§ **Aim of the exercise**: Locate, in the data below, the line that contains "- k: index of" and the line that contains "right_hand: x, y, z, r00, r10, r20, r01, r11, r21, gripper"; reproduce exactly those two lines and every line between them, nothing more.

Records to use Block Start

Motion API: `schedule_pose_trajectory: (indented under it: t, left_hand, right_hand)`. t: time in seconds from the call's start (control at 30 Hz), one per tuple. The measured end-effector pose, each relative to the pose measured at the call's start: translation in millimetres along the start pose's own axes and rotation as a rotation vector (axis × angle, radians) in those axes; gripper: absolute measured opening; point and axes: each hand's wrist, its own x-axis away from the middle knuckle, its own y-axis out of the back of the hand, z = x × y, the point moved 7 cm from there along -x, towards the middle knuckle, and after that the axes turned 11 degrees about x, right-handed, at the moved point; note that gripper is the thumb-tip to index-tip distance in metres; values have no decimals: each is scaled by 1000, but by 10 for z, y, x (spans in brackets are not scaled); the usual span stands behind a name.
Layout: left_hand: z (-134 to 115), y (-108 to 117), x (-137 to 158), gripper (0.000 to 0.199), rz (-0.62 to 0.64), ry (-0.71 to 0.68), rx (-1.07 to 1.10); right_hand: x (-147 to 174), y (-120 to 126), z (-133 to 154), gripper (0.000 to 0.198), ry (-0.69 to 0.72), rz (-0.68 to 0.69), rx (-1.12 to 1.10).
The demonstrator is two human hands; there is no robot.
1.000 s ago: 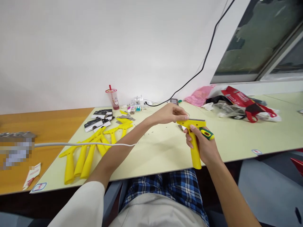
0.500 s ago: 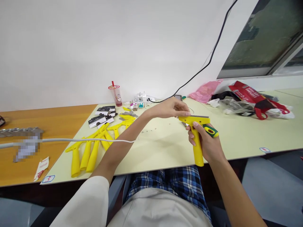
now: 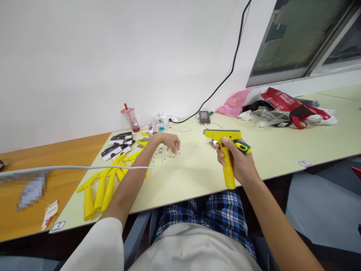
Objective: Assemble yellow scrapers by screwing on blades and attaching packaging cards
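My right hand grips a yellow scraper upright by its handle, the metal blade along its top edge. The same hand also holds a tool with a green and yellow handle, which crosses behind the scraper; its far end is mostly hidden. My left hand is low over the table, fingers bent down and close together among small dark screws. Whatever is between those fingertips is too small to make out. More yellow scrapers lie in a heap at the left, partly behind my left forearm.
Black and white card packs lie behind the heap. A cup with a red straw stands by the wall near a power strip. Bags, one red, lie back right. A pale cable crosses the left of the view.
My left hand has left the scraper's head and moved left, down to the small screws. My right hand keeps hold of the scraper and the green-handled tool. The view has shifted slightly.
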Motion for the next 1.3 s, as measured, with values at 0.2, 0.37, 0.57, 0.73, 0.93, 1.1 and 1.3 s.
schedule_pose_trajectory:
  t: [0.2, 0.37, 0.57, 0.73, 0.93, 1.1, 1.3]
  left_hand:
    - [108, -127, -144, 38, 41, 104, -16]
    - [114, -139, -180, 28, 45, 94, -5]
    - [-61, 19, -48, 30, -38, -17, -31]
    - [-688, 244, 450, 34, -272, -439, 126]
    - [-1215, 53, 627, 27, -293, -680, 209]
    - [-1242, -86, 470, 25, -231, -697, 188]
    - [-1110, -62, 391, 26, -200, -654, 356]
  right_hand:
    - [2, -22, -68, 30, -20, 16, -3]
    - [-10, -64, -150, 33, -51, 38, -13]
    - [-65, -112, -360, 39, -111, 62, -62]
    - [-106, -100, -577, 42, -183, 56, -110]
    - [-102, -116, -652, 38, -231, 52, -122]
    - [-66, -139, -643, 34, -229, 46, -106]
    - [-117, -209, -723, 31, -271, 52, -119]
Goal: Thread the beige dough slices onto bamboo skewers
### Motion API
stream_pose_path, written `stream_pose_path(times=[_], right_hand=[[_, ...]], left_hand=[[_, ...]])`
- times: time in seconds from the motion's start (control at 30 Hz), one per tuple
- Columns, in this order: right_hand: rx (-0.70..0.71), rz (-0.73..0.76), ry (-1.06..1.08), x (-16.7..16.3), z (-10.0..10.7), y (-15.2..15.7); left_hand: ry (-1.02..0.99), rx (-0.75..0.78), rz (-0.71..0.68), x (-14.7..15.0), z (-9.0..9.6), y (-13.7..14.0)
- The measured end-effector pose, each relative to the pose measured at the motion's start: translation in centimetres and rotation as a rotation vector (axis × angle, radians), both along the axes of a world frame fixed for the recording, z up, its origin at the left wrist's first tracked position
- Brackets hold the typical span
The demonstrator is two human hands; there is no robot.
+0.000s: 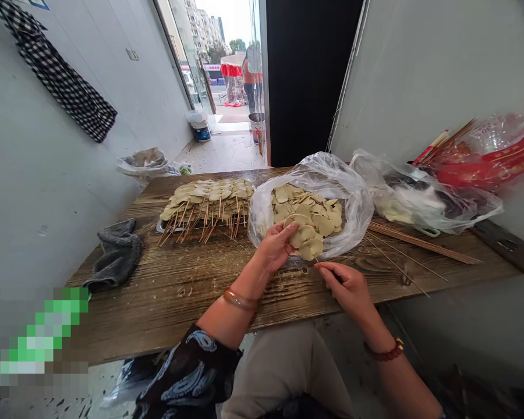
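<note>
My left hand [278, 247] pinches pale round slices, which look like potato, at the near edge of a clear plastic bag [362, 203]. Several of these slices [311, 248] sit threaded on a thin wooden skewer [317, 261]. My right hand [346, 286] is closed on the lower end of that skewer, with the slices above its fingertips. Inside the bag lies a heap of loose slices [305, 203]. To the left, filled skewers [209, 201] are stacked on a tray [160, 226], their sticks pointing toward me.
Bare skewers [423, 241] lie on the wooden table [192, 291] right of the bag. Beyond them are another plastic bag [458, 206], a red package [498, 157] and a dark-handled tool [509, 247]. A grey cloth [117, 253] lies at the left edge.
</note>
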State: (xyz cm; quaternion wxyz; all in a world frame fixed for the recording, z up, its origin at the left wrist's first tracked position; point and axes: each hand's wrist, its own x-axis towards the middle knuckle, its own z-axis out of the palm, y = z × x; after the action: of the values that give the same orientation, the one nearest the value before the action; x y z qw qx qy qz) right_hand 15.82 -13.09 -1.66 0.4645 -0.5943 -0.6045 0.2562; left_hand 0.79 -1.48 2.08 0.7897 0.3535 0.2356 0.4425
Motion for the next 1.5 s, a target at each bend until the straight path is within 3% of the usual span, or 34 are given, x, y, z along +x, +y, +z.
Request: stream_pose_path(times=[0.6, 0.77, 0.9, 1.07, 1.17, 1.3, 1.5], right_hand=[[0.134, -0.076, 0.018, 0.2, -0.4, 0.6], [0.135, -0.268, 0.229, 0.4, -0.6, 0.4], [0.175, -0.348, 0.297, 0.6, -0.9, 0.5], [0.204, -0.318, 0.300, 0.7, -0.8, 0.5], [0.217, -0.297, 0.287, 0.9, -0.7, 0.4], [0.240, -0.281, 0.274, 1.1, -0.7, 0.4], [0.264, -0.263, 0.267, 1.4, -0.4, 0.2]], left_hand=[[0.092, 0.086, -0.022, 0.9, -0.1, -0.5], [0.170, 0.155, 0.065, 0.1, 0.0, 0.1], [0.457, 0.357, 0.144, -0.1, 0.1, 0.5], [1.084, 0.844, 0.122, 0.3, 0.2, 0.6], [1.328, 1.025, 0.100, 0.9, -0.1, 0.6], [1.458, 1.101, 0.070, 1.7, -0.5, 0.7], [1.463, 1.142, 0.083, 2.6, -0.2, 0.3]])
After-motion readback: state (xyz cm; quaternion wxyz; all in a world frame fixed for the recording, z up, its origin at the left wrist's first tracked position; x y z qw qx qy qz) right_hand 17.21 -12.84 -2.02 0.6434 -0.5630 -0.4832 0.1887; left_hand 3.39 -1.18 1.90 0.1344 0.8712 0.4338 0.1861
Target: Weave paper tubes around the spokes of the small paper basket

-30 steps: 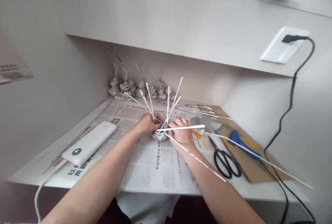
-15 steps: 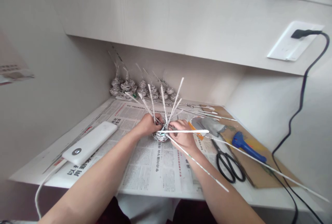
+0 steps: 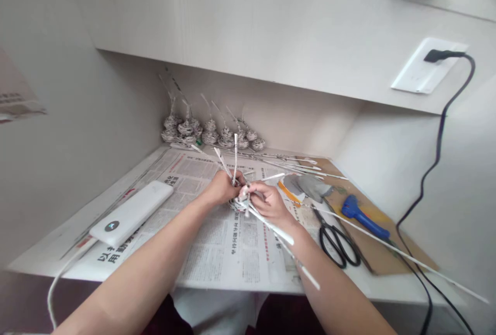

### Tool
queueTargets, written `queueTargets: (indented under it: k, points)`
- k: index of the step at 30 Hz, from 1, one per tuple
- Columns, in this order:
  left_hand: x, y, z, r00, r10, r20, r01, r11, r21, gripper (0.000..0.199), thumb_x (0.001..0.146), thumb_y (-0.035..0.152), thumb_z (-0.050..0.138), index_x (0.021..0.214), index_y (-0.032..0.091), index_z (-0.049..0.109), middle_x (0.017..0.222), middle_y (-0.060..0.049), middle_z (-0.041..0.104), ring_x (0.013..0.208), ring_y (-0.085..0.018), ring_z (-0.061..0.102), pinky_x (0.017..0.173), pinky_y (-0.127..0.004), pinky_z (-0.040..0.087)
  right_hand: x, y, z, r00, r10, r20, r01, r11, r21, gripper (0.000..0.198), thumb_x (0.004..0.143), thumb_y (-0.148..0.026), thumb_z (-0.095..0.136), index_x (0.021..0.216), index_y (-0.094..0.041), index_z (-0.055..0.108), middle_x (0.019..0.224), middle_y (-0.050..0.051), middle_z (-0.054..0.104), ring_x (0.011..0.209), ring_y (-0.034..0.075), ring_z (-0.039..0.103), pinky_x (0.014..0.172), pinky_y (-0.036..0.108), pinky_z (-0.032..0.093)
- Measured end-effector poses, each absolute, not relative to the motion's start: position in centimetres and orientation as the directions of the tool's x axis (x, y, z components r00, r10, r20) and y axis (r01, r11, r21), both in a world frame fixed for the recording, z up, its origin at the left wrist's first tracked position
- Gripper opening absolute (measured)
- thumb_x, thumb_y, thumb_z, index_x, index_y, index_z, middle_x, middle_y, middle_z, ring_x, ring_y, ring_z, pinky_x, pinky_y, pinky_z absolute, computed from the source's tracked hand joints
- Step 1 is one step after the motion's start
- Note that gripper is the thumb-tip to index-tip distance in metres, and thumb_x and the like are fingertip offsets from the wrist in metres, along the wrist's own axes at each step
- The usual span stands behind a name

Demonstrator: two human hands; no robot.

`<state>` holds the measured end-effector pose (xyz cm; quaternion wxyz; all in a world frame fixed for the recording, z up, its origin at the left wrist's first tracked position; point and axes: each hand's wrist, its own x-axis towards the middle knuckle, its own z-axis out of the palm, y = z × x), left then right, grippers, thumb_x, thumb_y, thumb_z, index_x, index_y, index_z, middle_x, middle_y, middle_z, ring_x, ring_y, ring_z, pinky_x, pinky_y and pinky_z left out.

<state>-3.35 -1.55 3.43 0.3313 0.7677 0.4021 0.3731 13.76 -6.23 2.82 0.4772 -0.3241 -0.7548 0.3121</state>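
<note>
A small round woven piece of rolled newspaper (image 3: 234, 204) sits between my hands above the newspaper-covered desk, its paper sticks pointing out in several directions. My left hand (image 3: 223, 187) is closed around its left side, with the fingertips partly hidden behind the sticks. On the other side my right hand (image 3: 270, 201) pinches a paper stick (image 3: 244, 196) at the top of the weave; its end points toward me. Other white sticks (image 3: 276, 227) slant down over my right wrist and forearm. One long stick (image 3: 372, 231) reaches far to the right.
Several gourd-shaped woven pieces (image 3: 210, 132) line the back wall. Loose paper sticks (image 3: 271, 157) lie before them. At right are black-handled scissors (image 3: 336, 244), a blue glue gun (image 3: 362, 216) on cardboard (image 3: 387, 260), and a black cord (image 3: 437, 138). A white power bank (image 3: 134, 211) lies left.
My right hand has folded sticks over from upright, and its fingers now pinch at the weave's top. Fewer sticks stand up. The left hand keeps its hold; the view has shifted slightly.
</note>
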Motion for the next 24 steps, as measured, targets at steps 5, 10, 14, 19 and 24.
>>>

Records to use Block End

§ **Solution to this task**:
- k: index of the step at 30 Hz, from 1, one per tuple
- Columns, in this order:
  left_hand: x, y, z, r00, r10, r20, r01, r11, r21, gripper (0.000..0.199), thumb_x (0.001..0.146), thumb_y (-0.035..0.152), thumb_z (-0.050..0.138), index_x (0.021..0.214), index_y (-0.032..0.091), index_z (-0.049..0.109), middle_x (0.017..0.222), middle_y (-0.060..0.049), middle_z (-0.041..0.104), ring_x (0.013..0.208), ring_y (-0.085..0.018), ring_z (-0.061..0.102), pinky_x (0.017..0.173), pinky_y (-0.127..0.004), pinky_z (-0.040..0.087)
  right_hand: x, y, z, r00, r10, r20, r01, r11, r21, gripper (0.000..0.198), thumb_x (0.004..0.143), thumb_y (-0.148..0.026), thumb_z (-0.095..0.136), index_x (0.021..0.216), index_y (-0.094..0.041), index_z (-0.055..0.108), middle_x (0.019..0.224), middle_y (-0.050..0.051), middle_z (-0.054..0.104), ring_x (0.011..0.209), ring_y (-0.034..0.075), ring_z (-0.039..0.103), pinky_x (0.014..0.172), pinky_y (-0.036..0.108), pinky_z (-0.032..0.093)

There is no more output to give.